Tuesday, December 21, 2021

Album Review: Skyjelly - Blank Panthers / Priest, Expert, or Wizard


It can be hard to find psychedelic rock bands that are worthy of the name. Usually, if you want to find something that is going to flip your wig, you're better off looking to artists that are genre-agnostic, or at least those who have embraced some inspired recombination of known forms into unanticipated shapes,  like Fire-Toolz, whose crosssection of death/black metal and home-shopping network jazz is nothing if not transportive. King Gizzard is a pretty reliable source of electric and imaginative freakouts as well, but they're also pretty popular, and if you're reading this blog, I'd be shocked if you weren't at least tangentially aware of what the Lizard Wizard is up to. 


One rock band who is deserving of the lysergic label and who you may not be familiar with is though, are the friendly East-Coast spacemonauts Skyjelly. Starting out as a solo project sometime prior to the release of their 2010 album Motorola Monkey, the group currently consists of Dave Melanson, Eric (Jones) Hudson, and Scott Sheik Levesque. Their sound is pretty hard to describe, even though it slots quite securely into the tradition of that noisy stratum of '90s-esque phylum of psych that draws as equally from the quieter, cloudier parts of Flaming Lips and Brian Jonestown's catalogs. They're a Northern-Eastern band with a cool Southern heat, a quizzical sensibility concerning the blues, an impeccable sense for mood and duration, and a poetic sense of dream logic. 


It's a little hard to get a handle on Skyjelly's whole discography, but you don't have to hear everything they've ever released to understand what they're all about. In fact, they have one album that kind of lays out their whole aesthetic in one nice tidy package- well ok, maybe not tidey... and it's not actually one album, its two; 2016's Blank Panthers / Priest, Expert, or Wizard. Skyjelly are pretty good at experimenting and they have some early releases that lean a little more into triphop, and some later  efforts that sound almost like dreampop, but their central conceit is that the blues and rock 'n roll don't have to be driving to take you places- sometimes what matters most is the steadiness of the approach. 
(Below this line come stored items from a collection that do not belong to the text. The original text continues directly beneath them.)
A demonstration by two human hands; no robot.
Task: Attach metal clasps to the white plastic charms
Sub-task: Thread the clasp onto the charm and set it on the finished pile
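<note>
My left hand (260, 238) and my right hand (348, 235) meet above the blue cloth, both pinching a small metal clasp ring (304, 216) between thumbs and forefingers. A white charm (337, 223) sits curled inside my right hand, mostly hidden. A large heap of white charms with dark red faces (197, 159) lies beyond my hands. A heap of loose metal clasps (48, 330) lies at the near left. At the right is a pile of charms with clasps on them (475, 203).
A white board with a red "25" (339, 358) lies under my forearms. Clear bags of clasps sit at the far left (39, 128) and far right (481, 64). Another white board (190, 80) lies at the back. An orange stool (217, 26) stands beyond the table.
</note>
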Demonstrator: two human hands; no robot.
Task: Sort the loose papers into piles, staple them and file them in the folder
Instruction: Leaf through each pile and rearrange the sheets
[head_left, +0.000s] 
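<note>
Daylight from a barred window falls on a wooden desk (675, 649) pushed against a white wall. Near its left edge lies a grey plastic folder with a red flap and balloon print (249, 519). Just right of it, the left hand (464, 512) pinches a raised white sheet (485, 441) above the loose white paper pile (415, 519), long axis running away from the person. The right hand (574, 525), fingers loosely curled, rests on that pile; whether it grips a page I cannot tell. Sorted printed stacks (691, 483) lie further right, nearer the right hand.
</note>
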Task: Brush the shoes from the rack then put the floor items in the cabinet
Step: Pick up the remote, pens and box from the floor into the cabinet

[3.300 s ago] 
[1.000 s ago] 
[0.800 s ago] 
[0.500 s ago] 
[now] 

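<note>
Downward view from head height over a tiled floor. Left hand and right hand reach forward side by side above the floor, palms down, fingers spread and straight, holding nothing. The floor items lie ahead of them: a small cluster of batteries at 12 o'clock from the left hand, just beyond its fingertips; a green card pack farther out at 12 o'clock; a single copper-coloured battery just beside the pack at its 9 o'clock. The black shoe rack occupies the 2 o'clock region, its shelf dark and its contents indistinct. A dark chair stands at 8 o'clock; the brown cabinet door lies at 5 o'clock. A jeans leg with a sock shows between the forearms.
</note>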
While most rock bands rely on repetition to ground their themes and draw out the essence of a song's emotive core, Skyjelly take this necessary reliance on structure and thoroughly abstracts it. What the band introduces you to, is not just reliant on grooves and rhythms, but more specifically, loops- short sonic motifs whose cyclical design emphasizes a kind of uncanny motion. Like a film, strip skipping in a projector, but where you would expect to see (or rather hear) the same scene play out, again and again, at nausea, you instead get a subtle thread of variations - shade of scènes à faire are emphasized or dialed back, change hew, or are muted so that by the end of a three-minute runtime, you're not even sure how things mutated to reach its final form as the process is so subtle. All you know is that you're miles away from the place where you begin your journey with the band. 


While Blank Panthers / Priest, Expert, or Wizard is definitely more reliant on cleaner and tidier beats and forward pop guitar melodies than some of their other works, but it's still oddly transportive and extremely easy to lose yourself in. This is due not only to the album's somewhat daunting length but also the patience with which the Skyjelly approaches each of these songs- allowing them to resolve in a natural and unforced way, permitting each to demonstrate unique and evolving tendencies in their own naive and peculiar way. With every track on this album, I feel like I'm witnessing some kind of baffling, yet charming creature hatch from an oversized, technicolor egg. You might not think that you'd be able to make a fast, personal connection with an extraterrestrial being, but when one uses the egg tooth at the end of a tubular proboscis to crack the casing of its ovular chamber and then looks at you like it needs a mother, you might just change your mind. As tortured as this metaphor is, that's kind of what I feel like is going on here- I'm learning how to befriend something that is not of this world


Skyjelly are about as cozy, comforting, and abnormally convivial as this side of psychedelic rock can get, and if you're not going to welcome Blank Panthers / Priest, Expert, or Wizard into your life, then you're going to be missing out an unorthodox and wonderful kind of companionship. 

This double album was released through Doom Trip.